#### DATA SHOWN:
■ ■ ■ ■ ■

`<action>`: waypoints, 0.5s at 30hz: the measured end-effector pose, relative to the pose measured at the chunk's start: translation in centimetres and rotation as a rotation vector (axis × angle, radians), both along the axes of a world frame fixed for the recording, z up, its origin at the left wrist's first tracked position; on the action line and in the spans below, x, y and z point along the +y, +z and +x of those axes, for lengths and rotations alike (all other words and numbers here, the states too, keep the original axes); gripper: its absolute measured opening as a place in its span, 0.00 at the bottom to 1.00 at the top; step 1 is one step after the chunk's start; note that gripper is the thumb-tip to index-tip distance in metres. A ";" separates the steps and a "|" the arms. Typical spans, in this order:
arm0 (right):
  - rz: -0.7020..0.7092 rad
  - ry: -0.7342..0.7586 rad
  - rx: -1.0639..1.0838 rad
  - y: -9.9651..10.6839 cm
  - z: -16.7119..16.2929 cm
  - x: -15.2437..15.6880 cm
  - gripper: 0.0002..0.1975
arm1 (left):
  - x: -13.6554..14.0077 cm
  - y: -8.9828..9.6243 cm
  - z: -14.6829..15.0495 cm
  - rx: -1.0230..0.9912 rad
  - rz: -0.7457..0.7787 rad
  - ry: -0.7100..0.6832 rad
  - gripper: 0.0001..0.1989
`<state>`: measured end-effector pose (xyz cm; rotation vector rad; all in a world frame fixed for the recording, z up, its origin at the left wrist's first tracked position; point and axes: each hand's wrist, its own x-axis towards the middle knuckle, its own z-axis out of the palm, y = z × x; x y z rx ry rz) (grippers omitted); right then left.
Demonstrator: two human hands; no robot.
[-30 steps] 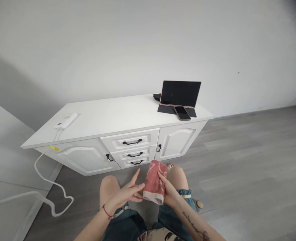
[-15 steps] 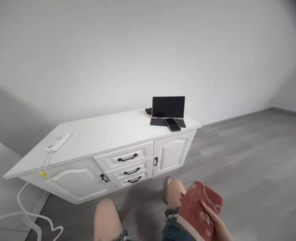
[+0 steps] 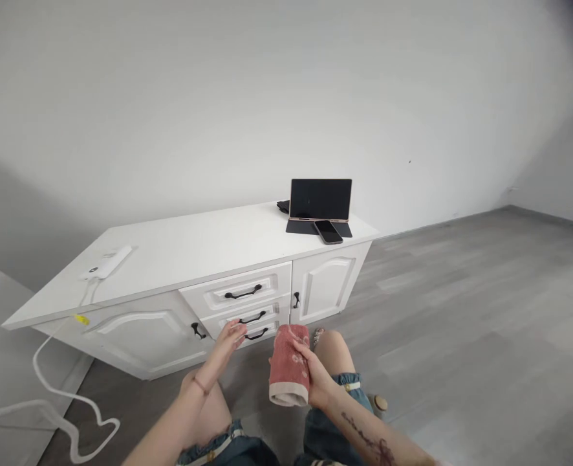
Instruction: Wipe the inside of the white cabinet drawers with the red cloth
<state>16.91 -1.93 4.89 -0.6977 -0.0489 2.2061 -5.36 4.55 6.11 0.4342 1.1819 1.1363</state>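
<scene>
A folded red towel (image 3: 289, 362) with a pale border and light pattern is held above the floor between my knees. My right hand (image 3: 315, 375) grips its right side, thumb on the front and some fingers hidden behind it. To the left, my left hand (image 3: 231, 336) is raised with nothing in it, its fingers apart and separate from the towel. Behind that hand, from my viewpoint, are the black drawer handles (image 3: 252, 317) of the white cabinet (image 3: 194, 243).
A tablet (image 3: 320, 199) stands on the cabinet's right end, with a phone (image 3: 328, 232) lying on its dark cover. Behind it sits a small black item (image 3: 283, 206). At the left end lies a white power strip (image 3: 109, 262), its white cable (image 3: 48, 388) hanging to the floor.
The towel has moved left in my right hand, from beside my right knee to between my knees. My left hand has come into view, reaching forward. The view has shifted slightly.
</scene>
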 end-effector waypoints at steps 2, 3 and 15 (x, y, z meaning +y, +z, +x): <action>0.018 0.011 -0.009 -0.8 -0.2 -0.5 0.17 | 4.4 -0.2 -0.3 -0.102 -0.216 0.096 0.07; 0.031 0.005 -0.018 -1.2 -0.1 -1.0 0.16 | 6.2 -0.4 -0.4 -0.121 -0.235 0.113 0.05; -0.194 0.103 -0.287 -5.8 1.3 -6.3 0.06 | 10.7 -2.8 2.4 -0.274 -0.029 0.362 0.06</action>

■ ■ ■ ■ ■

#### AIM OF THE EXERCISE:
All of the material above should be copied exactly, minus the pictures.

#### OUTPUT BELOW:
`<action>`: waypoints, 0.5s at 30hz: the measured end-effector pose, relative to the pose measured at the chunk's start: translation in centimetres and rotation as a rotation vector (axis × angle, radians), both along the axes of a world frame fixed for the recording, z up, its origin at the left wrist's first tracked position; on the action line and in the spans below, x, y and z point along the +y, +z and +x of those axes, for lengths and rotations alike (all other words and numbers here, the states too, keep the original axes); gripper: its absolute measured opening as a place in its span, 0.00 at the bottom to 1.00 at the top; step 1 is one step after the chunk's start; note that gripper is the thumb-tip to index-tip distance in metres. A ";" separates the steps and a "|" the arms. Typical spans, in this order:
arm0 (right):
  - rz: -0.7020..0.7092 rad
  - ry: -0.7342..0.7586 rad
  - rx: -1.0639..1.0838 rad
  - y: -9.9651..10.6839 cm
  - z: -16.7119..16.2929 cm
  - x: -15.2437..15.6880 cm
  - gripper: 0.0002..0.1975
arm1 (left):
  - x: -13.6554..14.0077 cm
  - y: -8.9828..9.6243 cm
  - z: -14.6829..15.0495 cm
  - rx: -1.0230..0.9912 rad
  - rz: -0.7457..0.7787 rad
  - ry: -0.7100..0.6832 rad
  - gripper: 0.0001..0.1989
`<state>`: measured end-effector pose (xyz cm; rotation vector rad; all in a world frame fixed for the recording, z up, its origin at the left wrist's first tracked position; point and axes: each hand's wrist, its own x-axis towards the middle knuckle, its own z-axis out of the palm, y = z × x; x y z rx ry rz) (grippers omitted); right then left.
Demonstrator: two human hands; no robot.
[-30 steps] 
[-15 steps] 
[+0 steps] 
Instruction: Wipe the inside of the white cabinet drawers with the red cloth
<state>16.91 -1.93 4.89 -0.6977 -0.0489 2.2061 -5.36 4.55 6.11 0.4342 1.1819 1.1363</state>
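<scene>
A folded red towel (image 3: 289, 362) with a pale border and light pattern is held above the floor between my knees. My right hand (image 3: 315, 375) grips its right side, thumb on the front and some fingers hidden behind it. To the left, my left hand (image 3: 231, 336) is raised with nothing in it, its fingers apart and separate from the towel. Behind that hand, from my viewpoint, are the black drawer handles (image 3: 252, 317) of the white cabinet (image 3: 194, 243).
A tablet (image 3: 320, 199) stands on the cabinet's right end, with a phone (image 3: 328, 232) lying on its dark cover. Behind it sits a small black item (image 3: 283, 206). At the left end lies a white power strip (image 3: 109, 262), its white cable (image 3: 48, 388) hanging to the floor.
The towel has moved left in my right hand, from beside my right knee to between my knees. My left hand has come into view, reaching forward. The view has shifted slightly.
</scene>
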 end-effector waypoints at steps 2, 3 and 15 (x, y, z meaning +y, +z, +x): <action>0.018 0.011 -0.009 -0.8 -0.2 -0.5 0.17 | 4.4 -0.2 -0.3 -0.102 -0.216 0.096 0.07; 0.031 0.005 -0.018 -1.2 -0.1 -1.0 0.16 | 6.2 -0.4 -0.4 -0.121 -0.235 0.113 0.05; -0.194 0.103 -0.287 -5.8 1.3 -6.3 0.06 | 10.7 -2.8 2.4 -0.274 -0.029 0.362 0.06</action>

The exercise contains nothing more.